* WHAT YOU ARE ASKED TO DO
In the data below, one line contains "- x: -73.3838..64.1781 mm" and a later one contains "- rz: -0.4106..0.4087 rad". Print both, with every line between them, exactly and alone.

═════ INPUT FOR THIS TASK ═════

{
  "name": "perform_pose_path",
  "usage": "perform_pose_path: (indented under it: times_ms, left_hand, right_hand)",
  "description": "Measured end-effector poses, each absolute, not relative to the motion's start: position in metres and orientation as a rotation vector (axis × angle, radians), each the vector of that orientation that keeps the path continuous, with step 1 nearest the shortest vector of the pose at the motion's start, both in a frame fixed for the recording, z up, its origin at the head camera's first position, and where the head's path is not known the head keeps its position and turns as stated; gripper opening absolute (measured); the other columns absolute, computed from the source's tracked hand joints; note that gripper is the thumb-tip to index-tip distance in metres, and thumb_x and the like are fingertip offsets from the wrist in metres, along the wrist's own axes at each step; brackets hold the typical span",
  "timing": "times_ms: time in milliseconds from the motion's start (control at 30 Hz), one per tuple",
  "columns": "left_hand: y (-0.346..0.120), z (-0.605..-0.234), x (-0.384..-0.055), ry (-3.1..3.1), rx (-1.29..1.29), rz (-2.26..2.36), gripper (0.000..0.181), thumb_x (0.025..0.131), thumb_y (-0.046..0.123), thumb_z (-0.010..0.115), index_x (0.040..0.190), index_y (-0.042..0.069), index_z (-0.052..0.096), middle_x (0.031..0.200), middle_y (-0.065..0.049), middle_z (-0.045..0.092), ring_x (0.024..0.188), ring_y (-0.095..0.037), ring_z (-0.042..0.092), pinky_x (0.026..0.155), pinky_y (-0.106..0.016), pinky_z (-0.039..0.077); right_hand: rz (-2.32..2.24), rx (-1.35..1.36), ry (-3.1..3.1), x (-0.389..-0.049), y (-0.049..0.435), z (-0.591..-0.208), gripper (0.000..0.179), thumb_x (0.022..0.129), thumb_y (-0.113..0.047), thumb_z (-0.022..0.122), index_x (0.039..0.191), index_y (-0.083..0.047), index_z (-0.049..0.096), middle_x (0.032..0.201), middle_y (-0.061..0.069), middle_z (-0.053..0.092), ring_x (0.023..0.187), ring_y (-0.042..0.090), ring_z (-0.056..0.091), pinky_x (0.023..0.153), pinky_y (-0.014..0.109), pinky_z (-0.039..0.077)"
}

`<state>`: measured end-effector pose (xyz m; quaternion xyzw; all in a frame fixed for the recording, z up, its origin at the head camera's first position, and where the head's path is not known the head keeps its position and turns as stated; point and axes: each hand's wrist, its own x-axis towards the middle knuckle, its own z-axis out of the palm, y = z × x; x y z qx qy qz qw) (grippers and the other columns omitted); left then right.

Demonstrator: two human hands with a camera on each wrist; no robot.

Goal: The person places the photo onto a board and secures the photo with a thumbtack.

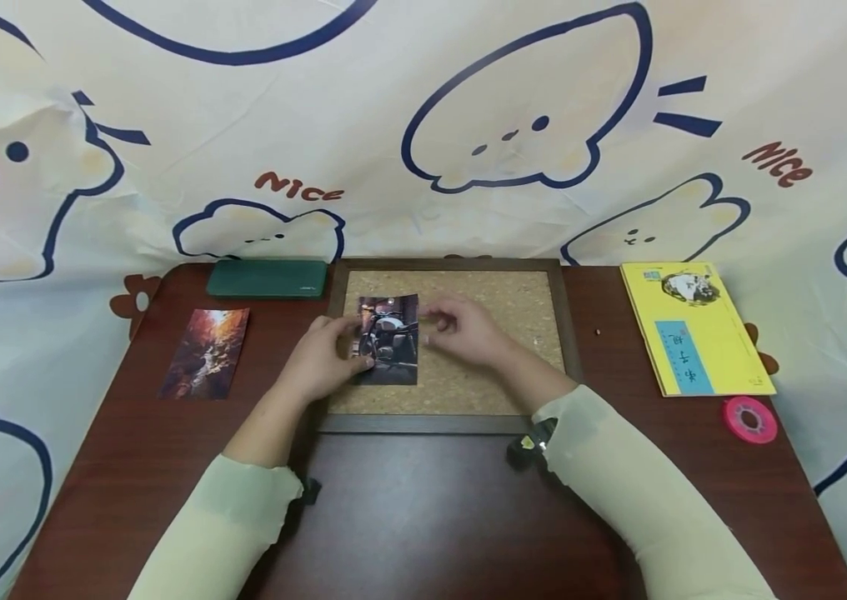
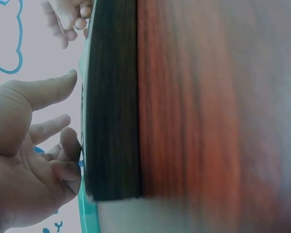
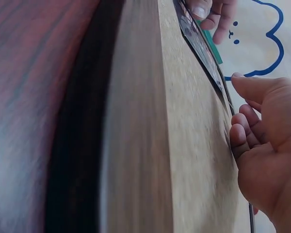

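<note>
Cork, set in a dark brown wooden frame, forms the board (image 1: 491,392) at the far side of the table (image 1: 431,508). A dark photo print (image 1: 396,342) showing a motorcycle lies upright on the left part of the cork, near the frame's left side. Left hand (image 1: 318,358): positioned at the print's left edge; thumb laid on the lower left of the print's face, forefinger at the upper left edge, thumb and fingers spread well apart; the contact is a light press, with no clench. Right hand (image 1: 468,333): positioned just beside the print's right edge; thumb and forefinger parted, remaining fingers loosely bent, nothing grasped. From where I stand, I cannot tell whether its fingertips touch the print. Surrounding items: a second print (image 1: 206,354) in orange and dark tones, on the table left of the board; a green case (image 1: 266,279), beside the frame's upper left corner; a yellow book (image 1: 716,325), to the right; a pink ring-shaped object (image 1: 749,419), at the book's near edge.
</note>
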<state>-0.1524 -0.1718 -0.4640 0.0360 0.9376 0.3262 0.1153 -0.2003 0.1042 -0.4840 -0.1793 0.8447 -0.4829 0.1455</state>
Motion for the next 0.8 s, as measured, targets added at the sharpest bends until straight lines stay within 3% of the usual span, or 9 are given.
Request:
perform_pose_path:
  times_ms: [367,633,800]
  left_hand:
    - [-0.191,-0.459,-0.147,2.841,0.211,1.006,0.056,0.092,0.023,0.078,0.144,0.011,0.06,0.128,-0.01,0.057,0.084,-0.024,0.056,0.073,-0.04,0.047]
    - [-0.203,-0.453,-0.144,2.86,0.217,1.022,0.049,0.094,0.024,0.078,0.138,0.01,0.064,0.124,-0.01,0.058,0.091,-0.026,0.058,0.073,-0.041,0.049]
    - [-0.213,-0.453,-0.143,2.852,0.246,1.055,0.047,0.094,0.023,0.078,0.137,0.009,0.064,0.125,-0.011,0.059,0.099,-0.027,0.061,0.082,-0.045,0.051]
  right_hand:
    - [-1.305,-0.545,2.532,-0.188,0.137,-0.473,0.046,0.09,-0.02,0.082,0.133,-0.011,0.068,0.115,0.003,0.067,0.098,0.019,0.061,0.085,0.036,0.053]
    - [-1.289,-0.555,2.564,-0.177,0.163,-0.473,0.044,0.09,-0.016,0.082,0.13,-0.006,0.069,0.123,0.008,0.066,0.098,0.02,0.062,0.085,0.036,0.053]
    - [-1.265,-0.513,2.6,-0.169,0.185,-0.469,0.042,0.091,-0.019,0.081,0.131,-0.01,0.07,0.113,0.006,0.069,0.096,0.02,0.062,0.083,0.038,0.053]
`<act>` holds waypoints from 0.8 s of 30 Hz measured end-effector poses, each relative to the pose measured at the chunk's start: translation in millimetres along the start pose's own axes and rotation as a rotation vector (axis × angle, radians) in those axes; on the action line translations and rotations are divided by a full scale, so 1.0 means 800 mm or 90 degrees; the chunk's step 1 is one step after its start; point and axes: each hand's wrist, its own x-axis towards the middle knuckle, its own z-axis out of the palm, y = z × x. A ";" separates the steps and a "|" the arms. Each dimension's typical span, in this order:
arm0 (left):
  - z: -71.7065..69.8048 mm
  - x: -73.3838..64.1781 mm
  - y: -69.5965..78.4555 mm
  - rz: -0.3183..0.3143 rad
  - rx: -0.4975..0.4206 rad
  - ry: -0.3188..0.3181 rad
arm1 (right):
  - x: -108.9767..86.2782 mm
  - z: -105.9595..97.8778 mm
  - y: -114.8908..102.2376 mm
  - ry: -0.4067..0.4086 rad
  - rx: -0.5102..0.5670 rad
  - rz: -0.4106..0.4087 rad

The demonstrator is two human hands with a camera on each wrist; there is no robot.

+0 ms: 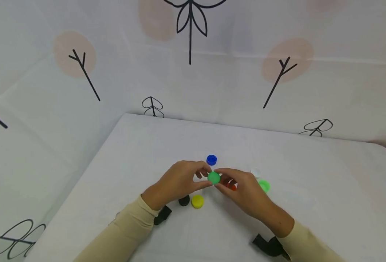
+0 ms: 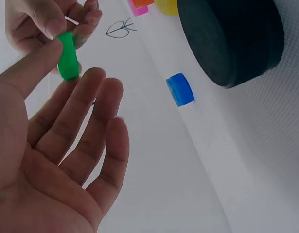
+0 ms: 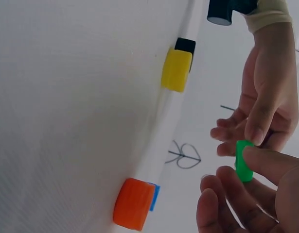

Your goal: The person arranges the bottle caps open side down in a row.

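A green bottle cap (image 1: 213, 178) is held up over the table between both hands. My left hand (image 1: 181, 182) pinches one side of it between thumb and index finger, and the right hand (image 1: 247, 189) pinches the other side the same way. In the left wrist view the green cap (image 2: 68, 56) stands on edge, its narrow side showing. The left hand's other fingers are spread away from it. An orange-red cap (image 1: 233, 187) lies below the right hand, partly hidden by its fingers. Beyond the hands sits a blue cap (image 1: 211, 159), hollow side up.
A yellow cap (image 1: 197, 201) and a black cap (image 1: 184, 200) lie side by side near the left forearm. Beyond the right hand are a white cap (image 1: 255, 172) and a light green cap (image 1: 264, 186). Patterned cloth (image 1: 225, 91) rises behind the white table (image 1: 160, 138).
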 end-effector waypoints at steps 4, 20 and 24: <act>0.000 -0.001 -0.001 0.001 0.001 -0.050 | -0.008 0.003 0.001 -0.024 0.025 0.015; 0.011 0.000 -0.004 0.009 0.019 -0.164 | -0.020 0.015 0.005 -0.095 0.027 0.037; 0.016 0.001 -0.005 0.029 0.040 -0.169 | -0.019 0.015 0.006 -0.127 0.033 0.048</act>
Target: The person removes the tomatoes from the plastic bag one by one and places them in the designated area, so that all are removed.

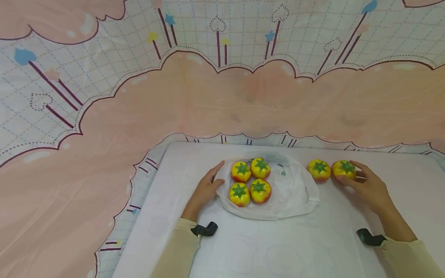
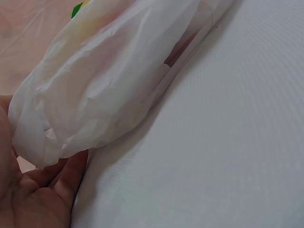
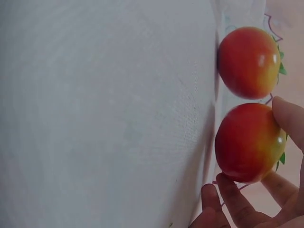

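Several yellow-red toy tomatoes [image 1: 241, 172] with green star-shaped tops sit in the left part of a white plastic bag [image 1: 295, 200], which lies spread on the table. My left hand [image 1: 206, 190] touches the bag's left edge, thumb and index finger apart. Close up in the left wrist view, the crumpled bag side [image 2: 109, 90] lies against the hand [image 2: 38, 194]. To the right of the bag, my right hand [image 1: 370, 188] holds a toy tomato [image 1: 342, 170] between thumb and fingers. Another toy tomato [image 1: 318, 170] stands just left of it, by the bag's right edge.
The white tabletop [image 1: 264, 251] extends in front of the bag and to both sides. Behind it hangs a pink and white cloth [image 1: 243, 104] printed with candles. Dark devices [image 1: 207, 229] are strapped to both wrists.
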### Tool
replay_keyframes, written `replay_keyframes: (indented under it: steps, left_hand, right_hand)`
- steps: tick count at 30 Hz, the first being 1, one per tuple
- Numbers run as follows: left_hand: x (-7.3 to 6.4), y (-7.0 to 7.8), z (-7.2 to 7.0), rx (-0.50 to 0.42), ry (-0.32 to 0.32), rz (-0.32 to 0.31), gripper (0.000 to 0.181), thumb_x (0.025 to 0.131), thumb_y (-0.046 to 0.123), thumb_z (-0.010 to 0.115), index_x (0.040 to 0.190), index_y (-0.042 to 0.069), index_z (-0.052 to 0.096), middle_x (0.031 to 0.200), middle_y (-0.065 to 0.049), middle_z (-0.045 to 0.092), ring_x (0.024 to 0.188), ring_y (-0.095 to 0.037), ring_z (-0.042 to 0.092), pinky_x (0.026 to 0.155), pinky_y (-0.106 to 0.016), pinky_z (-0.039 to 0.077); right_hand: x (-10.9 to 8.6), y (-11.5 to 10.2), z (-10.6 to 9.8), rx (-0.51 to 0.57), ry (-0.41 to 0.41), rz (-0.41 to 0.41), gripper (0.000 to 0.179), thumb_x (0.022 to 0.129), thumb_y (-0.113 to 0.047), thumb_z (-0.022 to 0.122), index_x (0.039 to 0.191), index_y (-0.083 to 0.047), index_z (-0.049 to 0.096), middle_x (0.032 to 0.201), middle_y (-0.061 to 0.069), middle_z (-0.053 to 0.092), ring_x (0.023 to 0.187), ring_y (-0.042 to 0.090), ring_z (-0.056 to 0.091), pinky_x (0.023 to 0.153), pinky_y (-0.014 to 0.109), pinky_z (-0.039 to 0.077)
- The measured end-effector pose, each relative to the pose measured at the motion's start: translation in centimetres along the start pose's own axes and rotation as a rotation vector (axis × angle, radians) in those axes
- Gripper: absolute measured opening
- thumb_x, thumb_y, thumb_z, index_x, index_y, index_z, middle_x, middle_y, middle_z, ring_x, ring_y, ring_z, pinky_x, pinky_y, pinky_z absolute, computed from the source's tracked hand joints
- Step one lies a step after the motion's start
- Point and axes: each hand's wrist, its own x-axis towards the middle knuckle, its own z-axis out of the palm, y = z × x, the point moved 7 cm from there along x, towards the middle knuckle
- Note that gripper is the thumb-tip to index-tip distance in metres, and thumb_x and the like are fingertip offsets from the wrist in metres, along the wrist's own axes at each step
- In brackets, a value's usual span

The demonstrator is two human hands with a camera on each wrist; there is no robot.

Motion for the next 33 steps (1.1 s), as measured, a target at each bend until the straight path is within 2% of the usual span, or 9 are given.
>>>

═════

* TASK ANSWER
  - x: -73.3838..64.1781 mm
  - y: -69.5965..78.4555 mm
  - rz: -0.3183..0.3143 rad
  - rx: -0.4975..0.4206 rad
  - ry: -0.3188..0.3181 rad
arm1 (right):
  - x: -108.9767..86.2782 mm
  - z: -105.9595..97.8778 mm
  - y: -114.8908..102.2376 mm
  - ry: -0.4067..0.4086 rad
  - rx: -0.5102..0.5670 rad
  - rz: -0.4106..0.4087 rad

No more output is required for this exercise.